Манера, в которой Эса наконец вынул кулак из кармана и потянулся к чашке, напомнила его безмолвное появление в дверях. Глаза он держал закрытыми, будто надеялся, что так его обезображенная рука не будет видна и другим. Тыльная сторона ладони была усеяна круглыми следами от горящих сигарет, на двух пальцах вообще не было ногтей, и рука ходила ходуном, как при дрожательном параличе. Теперь он посмотрел на Грегориуса испытующим взглядом, готов ли тот к такому ужасающему зрелищу. Грегориус не дал выхода отвращению, которое подступило к горлу приступом тошноты, и невозмутимо взял свою чашку.
— Мне надо наливать только половину, — сдавленным, едва слышным голосом сказал Жуан.
До конца своей жизни Грегориус не забудет этот голос. Он почувствовал жжение в глазах, предвестье близких слез, а потом сделал такое, что навсегда определило его взаимоотношения с этим истерзанным человеком: поднеся к губам чашку Эсы, он одним глотком отхлебнул половину ее содержимого.
Язык и горло обожгло, но он даже не подал виду. Спокойно поставил чашку перед Жуаном и повернул ее ручкой к его большому пальцу. Жуан посмотрел на гостя долгим внимательным взглядом, и этот взгляд так же глубоко запал Грегориусу в душу. В этом взгляде перемешались неверие собственным глазам и осторожная благодарность, осторожная потому, что Эса давно перестал ожидать от людей чего-то, за что мог быть благодарен. Дрожащей рукой он поднес чашку ко рту, выждал подходящий момент и выпил чай большими торопливыми глотками. Когда он ставил ее на блюдце, послышалось частое ритмичное позвякивание.
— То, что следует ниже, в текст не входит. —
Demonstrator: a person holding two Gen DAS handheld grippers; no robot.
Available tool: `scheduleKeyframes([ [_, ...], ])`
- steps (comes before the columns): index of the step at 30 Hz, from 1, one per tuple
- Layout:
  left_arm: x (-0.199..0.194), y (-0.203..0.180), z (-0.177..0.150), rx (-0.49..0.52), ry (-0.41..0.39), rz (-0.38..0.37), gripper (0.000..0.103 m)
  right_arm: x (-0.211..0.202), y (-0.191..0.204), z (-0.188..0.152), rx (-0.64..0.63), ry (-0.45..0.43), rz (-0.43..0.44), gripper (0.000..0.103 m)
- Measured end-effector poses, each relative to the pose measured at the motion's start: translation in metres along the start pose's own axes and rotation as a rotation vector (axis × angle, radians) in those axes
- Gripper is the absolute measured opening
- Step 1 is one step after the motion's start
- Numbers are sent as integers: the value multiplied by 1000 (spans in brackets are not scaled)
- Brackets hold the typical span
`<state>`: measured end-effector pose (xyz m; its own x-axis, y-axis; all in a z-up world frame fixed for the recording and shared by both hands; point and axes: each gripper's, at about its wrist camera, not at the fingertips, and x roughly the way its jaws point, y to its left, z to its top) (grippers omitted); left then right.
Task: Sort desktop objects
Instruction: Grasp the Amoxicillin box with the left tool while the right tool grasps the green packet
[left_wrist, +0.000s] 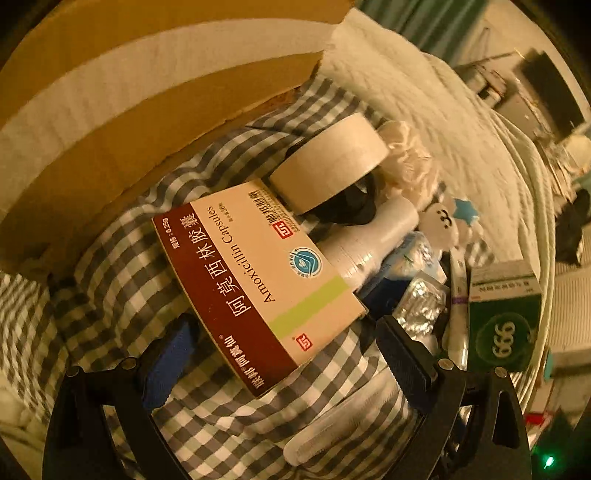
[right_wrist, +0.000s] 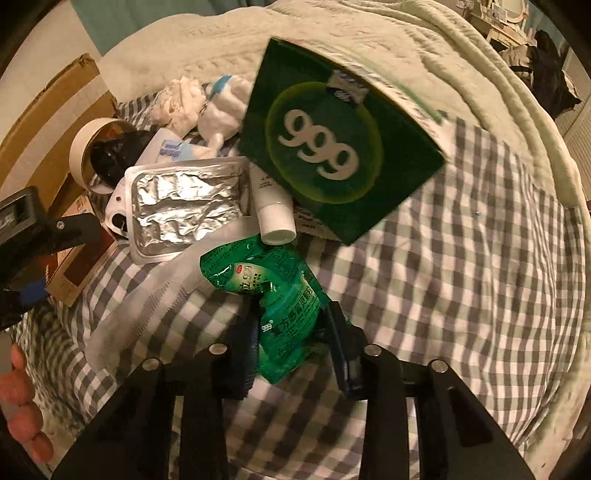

Чуть-чуть расслабившись, он достал из кармана пачку сигарет, сунул одну в рот и поднес к ней подрагивающую спичку. Курил он неторопливо, глубокими затяжками, и дрожь слегка отступила. Сигарету он привычно держал так, чтобы отсутствующих ногтей не было видно. Вторая рука снова спряталась в карман. Глядя в окно, он заговорил:
— В первый раз мы с ним встретились осенью тысяча девятьсот пятьдесят второго, в Англии, в поезде Лондон — Брайтон. Я тогда учился на курсах английского, послали меня от фирмы, чтобы я мог заниматься и иностранной корреспонденцией. Настало воскресенье после первой недели моего пребывания, и я поехал в Брайтон, потому что соскучился по морю — я вырос у моря, на севере, в Эшпозенди. Открылась дверь купе и вошел мужчина, с шапкой блестящих волос, этими невероятными глазами, отважным взглядом, благородными манерами и вместе с тем меланхоличный. Со своей невестой Фатимой он совершал дальнее путешествие. Деньги никогда не имели для него значения, ни тогда, ни позже. Мы познакомились. Я узнал, что он врач и более всего интересуется проблемами головного мозга. Закостеневший материалист, который раньше хотел стать пастором. Человек, имеющий на многие вещи парадоксальную точку зрения, не абсурдную, а именно парадоксальную.
Мне тогда было двадцать семь, он — на пять лет старше. И был во всем на голову выше меня. По крайней мере, так я воспринял его в эту поездку. Он — отпрыск древней аристократической фамилии, я — сын крестьянина с севера. Воскресенье мы провели вместе, вместе гуляли по побережью, вместе обедали. Как-то само собой разговор перешел на диктатуру. «Deve-mos resistir» — «мы должны оказывать сопротивление», — сказал я. По сей день помню эту фразу, потому что тогда мне показалось, что звучит она как-то неуклюже в присутствии человека с точеным лицом поэта, который подчас употребляет слова, каких я и не слыхивал.